(Given information)
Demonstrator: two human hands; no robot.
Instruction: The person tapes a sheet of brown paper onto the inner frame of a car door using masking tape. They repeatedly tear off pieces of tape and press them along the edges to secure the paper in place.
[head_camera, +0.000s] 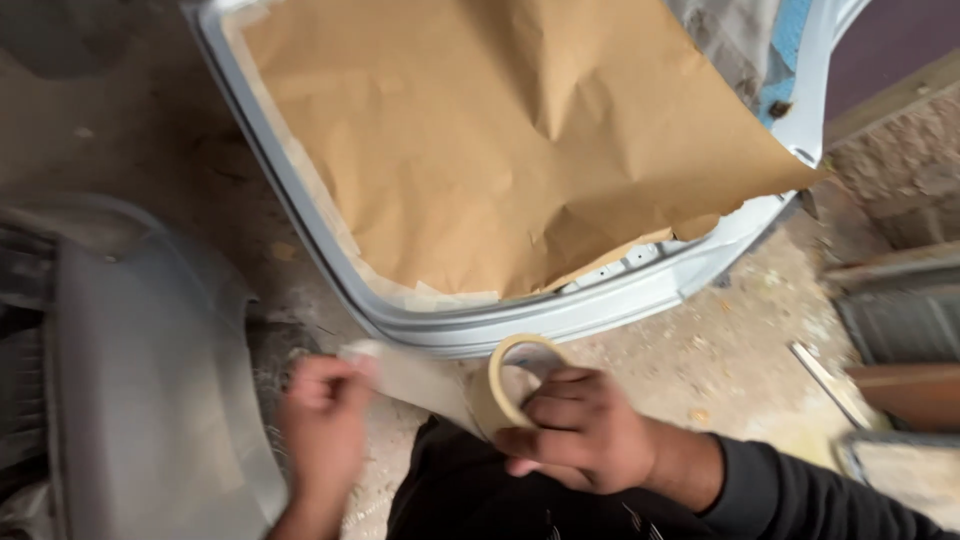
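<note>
Dusty workshop floor (700, 350); right hand (585, 430) grips tape roll (510, 385), left hand (325, 415) pinches the pulled strip (415, 378) below the paper-masked panel (480, 330); pressing down needs alignment.

- Right hand (580, 430) was bare, with a dark, snug long sleeve (800, 490) ending at the wrist.
- Left hand (325, 420) was bare too and motion-blurred; no sleeve showed on it.
- Dark trousers (470, 500) with faint pale marks.
</note>
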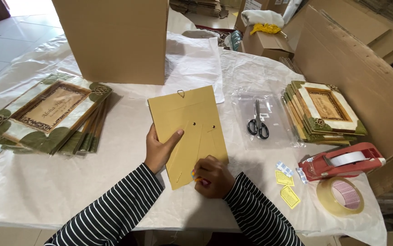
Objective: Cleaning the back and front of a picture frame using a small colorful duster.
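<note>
Frame back (188,132) held under both hands (160,148)

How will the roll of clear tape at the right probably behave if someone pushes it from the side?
The roll of clear tape lies flat on its side, so it would probably slide rather than roll. It rests on crinkled white paper, which may bunch up under it. Set on edge, the ring would likely roll away.
</note>
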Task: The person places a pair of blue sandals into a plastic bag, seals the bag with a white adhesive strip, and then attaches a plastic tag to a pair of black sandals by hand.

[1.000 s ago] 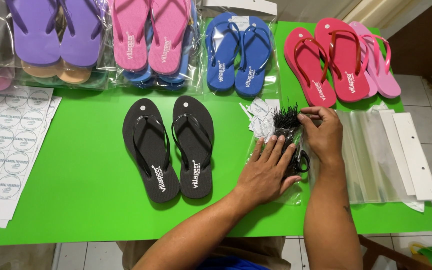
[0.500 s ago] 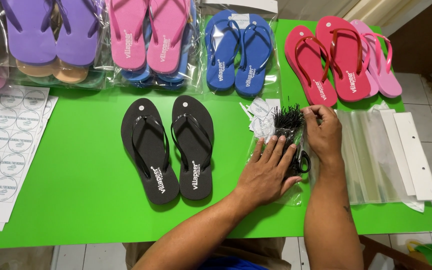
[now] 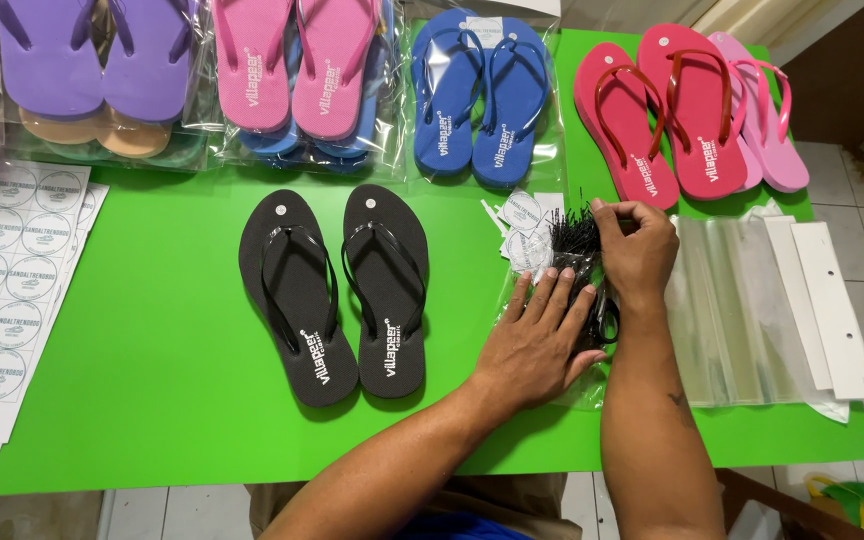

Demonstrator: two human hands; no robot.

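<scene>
While the left hand point(image 3: 537, 340) lies flat, fingers spread, on a clear plastic bag of black plastic tag pins point(image 3: 580, 262), the right hand point(image 3: 637, 250) pinches a few pins at the bundle's top, fingertips pressed together. Bag sits on the bright green table point(image 3: 152, 380), just right of the black rubber flip-flop pair point(image 3: 337, 290). Small round white stickers point(image 3: 524, 232) lie touching the bag's upper left. Stack of clear plastic sleeves w/ white header strips point(image 3: 772, 300) lies just right of the right forearm. Bagged blue pair point(image 3: 477, 95) & loose red pair point(image 3: 662, 110) sit beyond; sticker sheets point(image 3: 2, 290) at far left. Vs. the earlier frames: both hands and the bag are in nearly the same spot, no clear shift.
</scene>
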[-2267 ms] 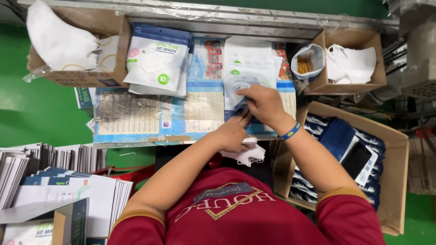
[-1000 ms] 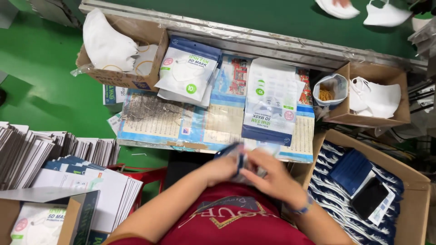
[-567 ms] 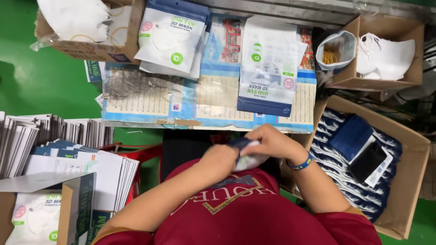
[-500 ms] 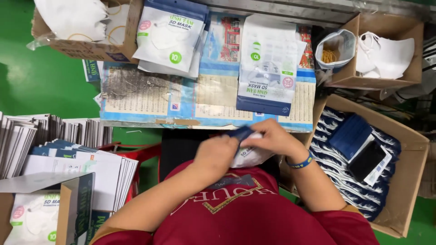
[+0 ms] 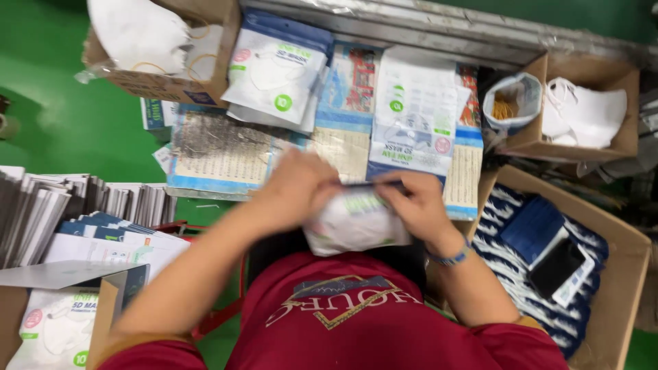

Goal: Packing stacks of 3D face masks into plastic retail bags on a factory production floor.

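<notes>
Hands, left and right, pinch white plastic mask pouch by its top edge, steadying it; stacked pouches at twelve o'clock.

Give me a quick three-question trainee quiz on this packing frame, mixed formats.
1. True or false: both the left hand and the right hand grip the white pouch.
2. What lies in the open box at far right? A) loose white masks B) dark blue packs and a black phone C) rubber bands
3. Fill in: the floor is painted ____.

Key: 1 true. 2 B: the dark blue packs and the phone lie there. 3 green.
</notes>
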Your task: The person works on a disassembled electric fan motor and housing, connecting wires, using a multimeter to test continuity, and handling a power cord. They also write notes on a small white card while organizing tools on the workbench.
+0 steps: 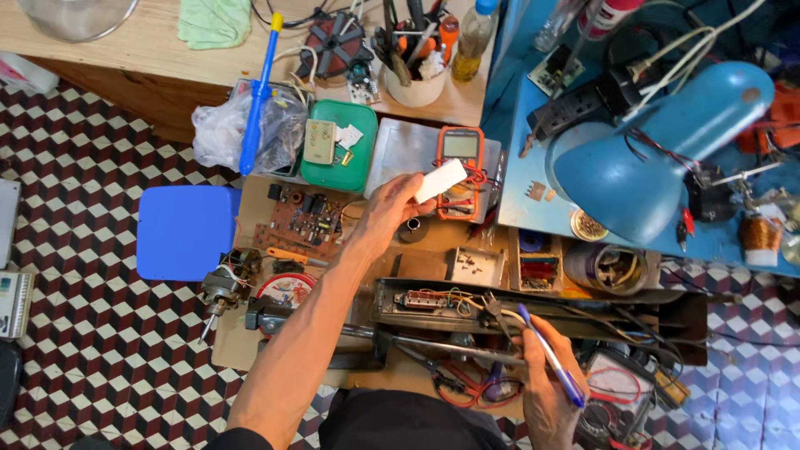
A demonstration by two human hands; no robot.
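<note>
Checkered floor lay at the left, then a blue pad (184, 232) and a circuit board (302, 218) on the cardboard's left edge. Farther right the left hand (390, 210) pinched a white block (441, 180) over the orange multimeter (460, 171), while the right hand (546, 392) gripped a blue pen (550, 357) beside the open black housing (533, 312) at the near edge. Judging by this, the block was being inspected; any next move would want a steady hold.

Two hands: left (392, 208), right (546, 392). One white block (441, 181), one pen (550, 357), two multimeters (460, 167) (612, 400), one lamp (658, 158), one circuit board (302, 218), two motors (225, 287) (335, 43), one blue lid (187, 232).
</note>
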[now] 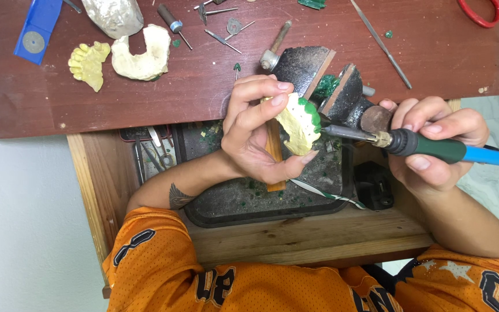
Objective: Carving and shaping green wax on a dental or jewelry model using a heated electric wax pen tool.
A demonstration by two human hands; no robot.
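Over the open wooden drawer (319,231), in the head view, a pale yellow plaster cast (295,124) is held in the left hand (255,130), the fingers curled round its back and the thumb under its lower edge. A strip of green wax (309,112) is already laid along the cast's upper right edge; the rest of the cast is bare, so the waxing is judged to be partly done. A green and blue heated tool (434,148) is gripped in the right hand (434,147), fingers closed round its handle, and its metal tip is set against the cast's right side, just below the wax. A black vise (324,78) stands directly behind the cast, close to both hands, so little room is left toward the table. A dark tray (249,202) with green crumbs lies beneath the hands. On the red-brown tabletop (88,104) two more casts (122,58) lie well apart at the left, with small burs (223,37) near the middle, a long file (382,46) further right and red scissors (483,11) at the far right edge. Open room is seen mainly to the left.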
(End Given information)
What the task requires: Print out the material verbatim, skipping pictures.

Exercise output:
Demonstrator: two human hands; no robot.
Instruction: The person tapes a sheet of brown paper onto the inner frame of a car door using masking tape. They repeatedly tear off pieces of tape and press them along the edges to secure the paper in place.
[head_camera, +0.000s] 
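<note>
Dusty workshop floor (700, 350); right hand (585, 430) grips tape roll (510, 385), left hand (325, 415) pinches the pulled strip (415, 378) below the paper-masked panel (480, 330); pressing down needs alignment.

- Right hand (580, 430) was bare, with a dark, snug long sleeve (800, 490) ending at the wrist.
- Left hand (325, 420) was bare too and motion-blurred; no sleeve showed on it.
- Dark trousers (470, 500) with faint pale marks.
</note>
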Objective: Cleaning the back and front of a picture frame using a small colorful duster.
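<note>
Frame back (188,132) held under both hands (160,148)

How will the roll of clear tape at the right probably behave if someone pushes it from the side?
The roll of clear tape lies flat on its side, so it would probably slide rather than roll. It rests on crinkled white paper, which may bunch up under it. Set on edge, the ring would likely roll away.
</note>
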Task: The person places a pair of blue sandals into a plastic bag, seals the bag with a white adhesive strip, and then attaches a plastic tag to a pair of black sandals by hand.

[1.000 s ago] 
[0.500 s ago] 
[now] 

Demonstrator: two human hands; no robot.

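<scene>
While the left hand point(image 3: 537, 340) lies flat, fingers spread, on a clear plastic bag of black plastic tag pins point(image 3: 580, 262), the right hand point(image 3: 637, 250) pinches a few pins at the bundle's top, fingertips pressed together. Bag sits on the bright green table point(image 3: 152, 380), just right of the black rubber flip-flop pair point(image 3: 337, 290). Small round white stickers point(image 3: 524, 232) lie touching the bag's upper left. Stack of clear plastic sleeves w/ white header strips point(image 3: 772, 300) lies just right of the right forearm. Bagged blue pair point(image 3: 477, 95) & loose red pair point(image 3: 662, 110) sit beyond; sticker sheets point(image 3: 2, 290) at far left. Vs. the earlier frames: both hands and the bag are in nearly the same spot, no clear shift.
</scene>
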[-2267 ms] 
[-1000 ms] 
[-567 ms] 
[-500 ms] 
[+0 ms] 

Goal: Packing stacks of 3D face masks into plastic retail bags on a factory production floor.

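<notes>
Hands, left and right, pinch white plastic mask pouch by its top edge, steadying it; stacked pouches at twelve o'clock.

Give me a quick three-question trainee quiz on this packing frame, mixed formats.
1. True or false: both the left hand and the right hand grip the white pouch.
2. What lies in the open box at far right? A) loose white masks B) dark blue packs and a black phone C) rubber bands
3. Fill in: the floor is painted ____.

Key: 1 true. 2 B: the dark blue packs and the phone lie there. 3 green.
</notes>
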Your task: The person works on a disassembled electric fan motor and housing, connecting wires, using a multimeter to test continuity, and handling a power cord. They also write notes on a small white card while organizing tools on the workbench.
+0 steps: 
A demonstration by two human hands; no robot.
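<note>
Checkered floor lay at the left, then a blue pad (184, 232) and a circuit board (302, 218) on the cardboard's left edge. Farther right the left hand (390, 210) pinched a white block (441, 180) over the orange multimeter (460, 171), while the right hand (546, 392) gripped a blue pen (550, 357) beside the open black housing (533, 312) at the near edge. Judging by this, the block was being inspected; any next move would want a steady hold.

Two hands: left (392, 208), right (546, 392). One white block (441, 181), one pen (550, 357), two multimeters (460, 167) (612, 400), one lamp (658, 158), one circuit board (302, 218), two motors (225, 287) (335, 43), one blue lid (187, 232).
</note>
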[now] 
Objective: Carving and shaping green wax on a dental or jewelry model using a heated electric wax pen tool.
A demonstration by two human hands; no robot.
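Over the open wooden drawer (319,231), in the head view, a pale yellow plaster cast (295,124) is held in the left hand (255,130), the fingers curled round its back and the thumb under its lower edge. A strip of green wax (309,112) is already laid along the cast's upper right edge; the rest of the cast is bare, so the waxing is judged to be partly done. A green and blue heated tool (434,148) is gripped in the right hand (434,147), fingers closed round its handle, and its metal tip is set against the cast's right side, just below the wax. A black vise (324,78) stands directly behind the cast, close to both hands, so little room is left toward the table. A dark tray (249,202) with green crumbs lies beneath the hands. On the red-brown tabletop (88,104) two more casts (122,58) lie well apart at the left, with small burs (223,37) near the middle, a long file (382,46) further right and red scissors (483,11) at the far right edge. Open room is seen mainly to the left.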

This is the complete answer to the exercise.